There have been a number of studies, documented in the website UpToDate that show no more than a placebo effect from acupuncture as practiced today (see “How Acupuncture Relieves Inflammation,” January-February, page 11). Some practitioners have come to the conclusion that, if the patient feels it helpful, why not go with it. As the great Dr. Peabody said, “To care for the patient is to care for the patient.”

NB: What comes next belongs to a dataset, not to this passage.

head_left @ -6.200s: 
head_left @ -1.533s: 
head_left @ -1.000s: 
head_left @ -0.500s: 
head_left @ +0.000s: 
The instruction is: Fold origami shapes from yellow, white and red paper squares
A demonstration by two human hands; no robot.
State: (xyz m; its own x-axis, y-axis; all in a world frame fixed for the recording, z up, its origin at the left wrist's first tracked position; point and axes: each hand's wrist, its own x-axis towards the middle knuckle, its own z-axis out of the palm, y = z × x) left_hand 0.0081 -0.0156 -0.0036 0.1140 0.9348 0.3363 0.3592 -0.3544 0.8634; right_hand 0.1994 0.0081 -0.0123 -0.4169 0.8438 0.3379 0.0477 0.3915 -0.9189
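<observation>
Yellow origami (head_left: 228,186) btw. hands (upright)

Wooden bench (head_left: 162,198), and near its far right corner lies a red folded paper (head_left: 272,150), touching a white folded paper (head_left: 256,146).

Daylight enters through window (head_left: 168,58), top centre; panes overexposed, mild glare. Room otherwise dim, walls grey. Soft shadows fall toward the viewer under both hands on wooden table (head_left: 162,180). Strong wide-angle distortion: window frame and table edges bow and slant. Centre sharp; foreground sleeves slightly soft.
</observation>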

Electroacupuncture will need clinical trials to prove its worth. 

Tristram Dammin ’70, M.D.
Instructor, Boston University School of
Medicine (Emergency Medicine)

 Professor Qiufu Ma replies: I agree that clinical studies are needed to examine whether electroacupuncture can reduce systemic inflammation in humans. I might consider it unlikely that placebo effects can powerfully suppress severe, acute cytokine storms, as we found in our study with mice. However, for chronic inflammation and pain treatment, more studies are needed to determine how acupuncture effects partially overlap with placebo effects. We are still struggling to design an appropriate acupuncture control needed to conduct this research in humans.

 

The article reports “acupuncture uses fine needles to stimulate points on the body’s surface that scientists believe send nerve and biochemical signals to corresponding organs and systems.” To study this they run electric current between two needles inserted in hind limbs or abdomen of mice. As with many acupuncture studies, there is a tantalizing suggestion of benefit. Although by their very own definition they didn’t actually study acupuncture.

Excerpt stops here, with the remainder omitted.